Комиссар пытался выглядеть как можно естественнее, непринужденно роняя слова. Будто лишь для того, чтобы продолжить беседу. Роза молчала.
– Он так прямо и сказал? – опять спросил он.
Роза не услышала вопрос. Она не слушала его, она была далеко. Память снова перенесла ее в утро того рокового дня, в котором Марк был еще жив. Роза корила себя, что не предприняла тогда никаких мер. Нельзя было оставлять Марка одного. Не отпускать, силой удержать у себя, заставить провериться у специалиста, ни в коем случае не позволить ему впасть в болезненную депрессию. Вот что она должна была сделать. Кризис бы со временем отступил, и Марк остался жив.
К тому же испортившаяся погода весь день давила на психику – серый мучительный день, вязкий, тягучий утренний туман, затем дождь, заливающий лобовое стекло, и мертвая реальность...
– Вы слышите меня, Роза? – из тумана донесся раздраженный голос комиссара.
Она, наконец, очнулась.
– Прошу вас, держите себя в руках, – Витте еле сдерживал раздражение.
Он мало чего от нее добился, но чуял нутром – давить на нее сейчас не надо.
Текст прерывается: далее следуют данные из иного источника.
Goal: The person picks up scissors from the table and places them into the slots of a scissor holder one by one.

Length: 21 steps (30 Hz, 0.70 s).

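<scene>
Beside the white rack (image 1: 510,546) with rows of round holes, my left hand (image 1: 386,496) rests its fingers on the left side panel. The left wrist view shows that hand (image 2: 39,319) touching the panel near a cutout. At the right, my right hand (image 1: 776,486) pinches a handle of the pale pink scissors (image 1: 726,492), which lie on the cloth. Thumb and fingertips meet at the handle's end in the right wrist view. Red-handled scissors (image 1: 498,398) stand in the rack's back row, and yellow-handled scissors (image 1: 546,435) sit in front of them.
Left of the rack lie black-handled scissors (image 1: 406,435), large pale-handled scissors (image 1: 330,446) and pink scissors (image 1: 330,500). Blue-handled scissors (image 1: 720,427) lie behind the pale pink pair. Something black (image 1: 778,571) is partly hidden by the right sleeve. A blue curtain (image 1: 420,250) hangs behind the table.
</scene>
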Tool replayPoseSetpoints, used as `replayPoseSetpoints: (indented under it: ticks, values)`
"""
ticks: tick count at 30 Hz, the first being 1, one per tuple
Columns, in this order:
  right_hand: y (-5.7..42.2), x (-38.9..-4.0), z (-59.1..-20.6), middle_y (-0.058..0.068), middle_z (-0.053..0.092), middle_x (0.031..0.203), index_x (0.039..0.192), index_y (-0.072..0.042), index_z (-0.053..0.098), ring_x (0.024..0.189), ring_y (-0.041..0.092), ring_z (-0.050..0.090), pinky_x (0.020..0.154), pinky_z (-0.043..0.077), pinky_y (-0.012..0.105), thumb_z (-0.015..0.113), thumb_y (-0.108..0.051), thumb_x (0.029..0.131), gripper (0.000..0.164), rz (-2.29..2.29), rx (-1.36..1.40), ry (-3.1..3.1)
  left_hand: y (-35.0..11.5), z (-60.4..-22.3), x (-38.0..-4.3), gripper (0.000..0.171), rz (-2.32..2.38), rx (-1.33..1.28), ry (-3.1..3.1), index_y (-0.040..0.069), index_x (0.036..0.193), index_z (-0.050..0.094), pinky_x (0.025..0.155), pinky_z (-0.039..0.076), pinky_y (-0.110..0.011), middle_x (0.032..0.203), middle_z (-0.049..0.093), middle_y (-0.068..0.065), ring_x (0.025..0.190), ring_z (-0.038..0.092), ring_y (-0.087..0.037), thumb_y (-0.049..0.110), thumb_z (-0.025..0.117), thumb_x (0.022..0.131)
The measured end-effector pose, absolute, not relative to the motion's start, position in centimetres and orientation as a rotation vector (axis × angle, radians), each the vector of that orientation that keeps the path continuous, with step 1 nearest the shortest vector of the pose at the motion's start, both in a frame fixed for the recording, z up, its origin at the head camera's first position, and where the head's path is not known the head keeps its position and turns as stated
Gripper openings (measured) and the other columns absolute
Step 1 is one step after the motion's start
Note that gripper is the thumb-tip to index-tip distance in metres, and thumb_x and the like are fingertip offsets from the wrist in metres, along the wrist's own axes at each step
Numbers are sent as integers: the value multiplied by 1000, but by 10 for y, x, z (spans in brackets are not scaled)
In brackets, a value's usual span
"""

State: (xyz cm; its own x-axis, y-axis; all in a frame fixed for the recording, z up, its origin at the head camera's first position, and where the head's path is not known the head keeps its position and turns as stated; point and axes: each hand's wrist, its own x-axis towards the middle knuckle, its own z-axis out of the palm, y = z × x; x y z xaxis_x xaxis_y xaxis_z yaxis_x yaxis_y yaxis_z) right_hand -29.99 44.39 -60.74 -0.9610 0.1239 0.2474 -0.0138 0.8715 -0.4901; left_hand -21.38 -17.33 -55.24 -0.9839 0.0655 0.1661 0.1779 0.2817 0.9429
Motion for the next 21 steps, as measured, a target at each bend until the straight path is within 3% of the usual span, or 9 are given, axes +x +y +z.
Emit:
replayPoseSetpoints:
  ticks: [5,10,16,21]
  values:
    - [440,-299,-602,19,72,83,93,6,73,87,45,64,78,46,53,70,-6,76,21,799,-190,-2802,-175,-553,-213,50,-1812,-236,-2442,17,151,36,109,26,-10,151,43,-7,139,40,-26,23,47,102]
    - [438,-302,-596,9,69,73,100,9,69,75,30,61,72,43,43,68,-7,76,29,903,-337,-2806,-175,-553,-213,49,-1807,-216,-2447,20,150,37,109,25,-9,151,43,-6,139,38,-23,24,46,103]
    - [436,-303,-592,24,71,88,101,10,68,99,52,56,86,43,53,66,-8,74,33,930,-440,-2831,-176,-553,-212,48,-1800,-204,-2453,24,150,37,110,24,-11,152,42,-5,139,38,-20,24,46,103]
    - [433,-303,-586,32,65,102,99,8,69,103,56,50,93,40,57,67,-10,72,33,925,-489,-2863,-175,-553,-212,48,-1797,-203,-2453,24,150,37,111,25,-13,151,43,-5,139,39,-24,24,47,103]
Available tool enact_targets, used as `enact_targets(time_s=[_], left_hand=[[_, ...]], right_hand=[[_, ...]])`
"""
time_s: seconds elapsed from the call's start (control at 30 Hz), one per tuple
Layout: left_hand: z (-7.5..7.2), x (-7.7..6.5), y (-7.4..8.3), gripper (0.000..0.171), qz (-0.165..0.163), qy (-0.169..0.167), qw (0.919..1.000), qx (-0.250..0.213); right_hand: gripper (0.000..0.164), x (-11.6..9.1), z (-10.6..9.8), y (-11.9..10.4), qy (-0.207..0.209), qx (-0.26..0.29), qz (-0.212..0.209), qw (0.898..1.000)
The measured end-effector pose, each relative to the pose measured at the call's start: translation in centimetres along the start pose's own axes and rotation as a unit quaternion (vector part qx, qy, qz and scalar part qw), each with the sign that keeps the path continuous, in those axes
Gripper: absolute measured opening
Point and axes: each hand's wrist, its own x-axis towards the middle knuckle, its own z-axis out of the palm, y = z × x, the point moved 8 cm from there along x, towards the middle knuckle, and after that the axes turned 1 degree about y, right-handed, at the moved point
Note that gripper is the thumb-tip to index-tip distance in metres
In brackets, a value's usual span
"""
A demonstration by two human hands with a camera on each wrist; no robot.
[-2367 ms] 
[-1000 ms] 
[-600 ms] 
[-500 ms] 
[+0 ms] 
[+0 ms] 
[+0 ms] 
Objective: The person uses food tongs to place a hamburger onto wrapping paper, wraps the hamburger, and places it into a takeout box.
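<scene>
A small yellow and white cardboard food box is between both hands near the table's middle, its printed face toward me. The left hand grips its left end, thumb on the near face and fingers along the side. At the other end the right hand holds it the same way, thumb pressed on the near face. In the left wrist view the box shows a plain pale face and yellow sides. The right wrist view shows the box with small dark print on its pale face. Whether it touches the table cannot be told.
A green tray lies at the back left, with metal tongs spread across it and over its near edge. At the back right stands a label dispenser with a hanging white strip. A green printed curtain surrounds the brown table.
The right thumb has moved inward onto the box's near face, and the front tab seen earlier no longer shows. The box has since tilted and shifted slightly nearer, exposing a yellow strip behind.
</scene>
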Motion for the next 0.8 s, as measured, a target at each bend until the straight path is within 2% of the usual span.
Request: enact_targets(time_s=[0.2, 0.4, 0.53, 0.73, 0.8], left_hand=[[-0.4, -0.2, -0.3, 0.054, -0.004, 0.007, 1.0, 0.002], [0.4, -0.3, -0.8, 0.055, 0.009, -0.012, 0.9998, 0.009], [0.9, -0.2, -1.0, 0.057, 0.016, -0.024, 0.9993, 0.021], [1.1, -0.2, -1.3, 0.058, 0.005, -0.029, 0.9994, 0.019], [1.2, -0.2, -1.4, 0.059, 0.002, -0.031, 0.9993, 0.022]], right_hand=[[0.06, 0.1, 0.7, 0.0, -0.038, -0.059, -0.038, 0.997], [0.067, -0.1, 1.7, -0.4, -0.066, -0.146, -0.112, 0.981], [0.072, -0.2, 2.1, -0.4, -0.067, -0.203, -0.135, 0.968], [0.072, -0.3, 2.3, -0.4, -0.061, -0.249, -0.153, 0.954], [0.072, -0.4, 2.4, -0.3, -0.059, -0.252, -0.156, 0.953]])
Больше он не позволит себе стоять на прокурорском "ковре" и слушать в свой адрес слова: "О достойной пенсии можете и не мечтать". У него уже есть кое-что на диктофоне. А надо будет, он найдет возможность разговорить эту девочку. Кто бы ни был этот Губер, он непременно найдет его и лично доставит в префектуру Юго-Восточного Кластера, к прокурору Георгию Новаку. Доставит живым или мертвым. И он сделает для этого все. Его отделение со вчерашнего дня задействовано в розыске Губера. Словесные портреты переданы во все районные полицейские инспекции, в дежурные участки транспортных узлов, в больницы, в морги. В объявленной операции "Перехват" задействован практически весь округ. Любая информация о разыскиваемом может стать решающей. Его звериное чутье подсказывало – Роза знает что-то такое, что сможет ему помочь. Но то же чутье говорило, не надо на нее давить. По крайней мере, сейчас. В настоящее время ее состояние неадекватно, и лучше оставить этот разговор на потом. Как-то странно она назвала этого Губера. Почему пришельцем?